*WHAT THE TASK ASKS*
In the listing below, find each line holding "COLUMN" and copy it.
== == ==
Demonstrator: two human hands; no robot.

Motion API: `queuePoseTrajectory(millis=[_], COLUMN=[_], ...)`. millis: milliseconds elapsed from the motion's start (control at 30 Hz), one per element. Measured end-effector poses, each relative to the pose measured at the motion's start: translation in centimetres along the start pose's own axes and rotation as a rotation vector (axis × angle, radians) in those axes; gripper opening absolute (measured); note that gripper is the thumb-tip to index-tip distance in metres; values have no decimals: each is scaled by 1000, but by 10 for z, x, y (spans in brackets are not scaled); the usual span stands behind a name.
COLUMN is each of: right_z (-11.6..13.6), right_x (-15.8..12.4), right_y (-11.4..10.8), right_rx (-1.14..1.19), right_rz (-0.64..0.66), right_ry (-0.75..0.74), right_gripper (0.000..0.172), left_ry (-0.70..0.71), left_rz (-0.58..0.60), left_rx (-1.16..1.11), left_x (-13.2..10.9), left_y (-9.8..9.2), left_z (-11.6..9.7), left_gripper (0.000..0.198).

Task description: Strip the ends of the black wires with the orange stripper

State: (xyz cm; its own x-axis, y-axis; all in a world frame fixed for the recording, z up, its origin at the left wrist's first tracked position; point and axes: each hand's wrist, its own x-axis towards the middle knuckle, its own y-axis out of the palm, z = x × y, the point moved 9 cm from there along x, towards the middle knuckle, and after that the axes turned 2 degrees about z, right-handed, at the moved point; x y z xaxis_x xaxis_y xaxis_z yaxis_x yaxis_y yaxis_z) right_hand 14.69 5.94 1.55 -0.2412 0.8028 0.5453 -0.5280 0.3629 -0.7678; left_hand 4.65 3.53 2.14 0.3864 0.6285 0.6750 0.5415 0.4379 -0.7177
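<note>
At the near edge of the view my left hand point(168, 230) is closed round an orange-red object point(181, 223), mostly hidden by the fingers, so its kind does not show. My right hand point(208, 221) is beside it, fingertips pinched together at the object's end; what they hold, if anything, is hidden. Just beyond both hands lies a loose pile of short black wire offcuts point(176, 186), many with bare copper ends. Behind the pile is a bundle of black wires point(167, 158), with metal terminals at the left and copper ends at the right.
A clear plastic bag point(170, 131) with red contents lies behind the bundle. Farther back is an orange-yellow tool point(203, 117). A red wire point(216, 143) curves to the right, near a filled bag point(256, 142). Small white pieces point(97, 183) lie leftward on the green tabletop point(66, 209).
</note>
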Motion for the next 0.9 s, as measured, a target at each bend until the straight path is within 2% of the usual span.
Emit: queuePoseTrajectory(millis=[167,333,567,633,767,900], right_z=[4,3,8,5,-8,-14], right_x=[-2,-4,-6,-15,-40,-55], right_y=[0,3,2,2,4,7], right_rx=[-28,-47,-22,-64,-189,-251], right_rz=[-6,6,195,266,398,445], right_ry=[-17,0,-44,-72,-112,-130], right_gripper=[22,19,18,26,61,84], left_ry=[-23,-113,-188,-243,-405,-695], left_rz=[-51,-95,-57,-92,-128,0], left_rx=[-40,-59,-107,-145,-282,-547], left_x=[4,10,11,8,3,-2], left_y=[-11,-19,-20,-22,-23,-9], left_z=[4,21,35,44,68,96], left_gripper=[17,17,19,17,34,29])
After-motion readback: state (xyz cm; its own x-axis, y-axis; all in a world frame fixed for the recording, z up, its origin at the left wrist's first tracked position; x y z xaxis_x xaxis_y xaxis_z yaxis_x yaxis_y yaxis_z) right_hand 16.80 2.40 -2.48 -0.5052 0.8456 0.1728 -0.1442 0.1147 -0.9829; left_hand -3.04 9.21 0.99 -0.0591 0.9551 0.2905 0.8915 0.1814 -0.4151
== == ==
*ANSWER SECTION*
Motion API: `queuePoseTrajectory(millis=[_], COLUMN=[_], ...)`. millis: milliseconds elapsed from the motion's start (control at 30 Hz), one per element. Measured end-effector poses, each relative to the pose measured at the motion's start: translation in centimetres along the start pose's own axes and rotation as a rotation vector (axis × angle, radians) in those axes; gripper opening absolute (measured); note that gripper is the thumb-tip to index-tip distance in metres; values have no decimals: each is scaled by 1000, but by 10 for z, x, y (spans in brackets are not scaled); the usual span stands behind a name.
COLUMN is each of: right_z (-11.6..13.6), right_x (-15.8..12.4), right_y (-11.4..10.8), right_rx (-1.14..1.19), right_rz (-0.64..0.66), right_ry (-0.75..0.74), right_gripper (0.000..0.172), left_ry (-0.70..0.71), left_rz (-0.58..0.60), left_rx (-1.16..1.11), left_x (-13.2..10.9), left_y (-9.8..9.2), left_z (-11.6..9.7), left_gripper (0.000..0.198).

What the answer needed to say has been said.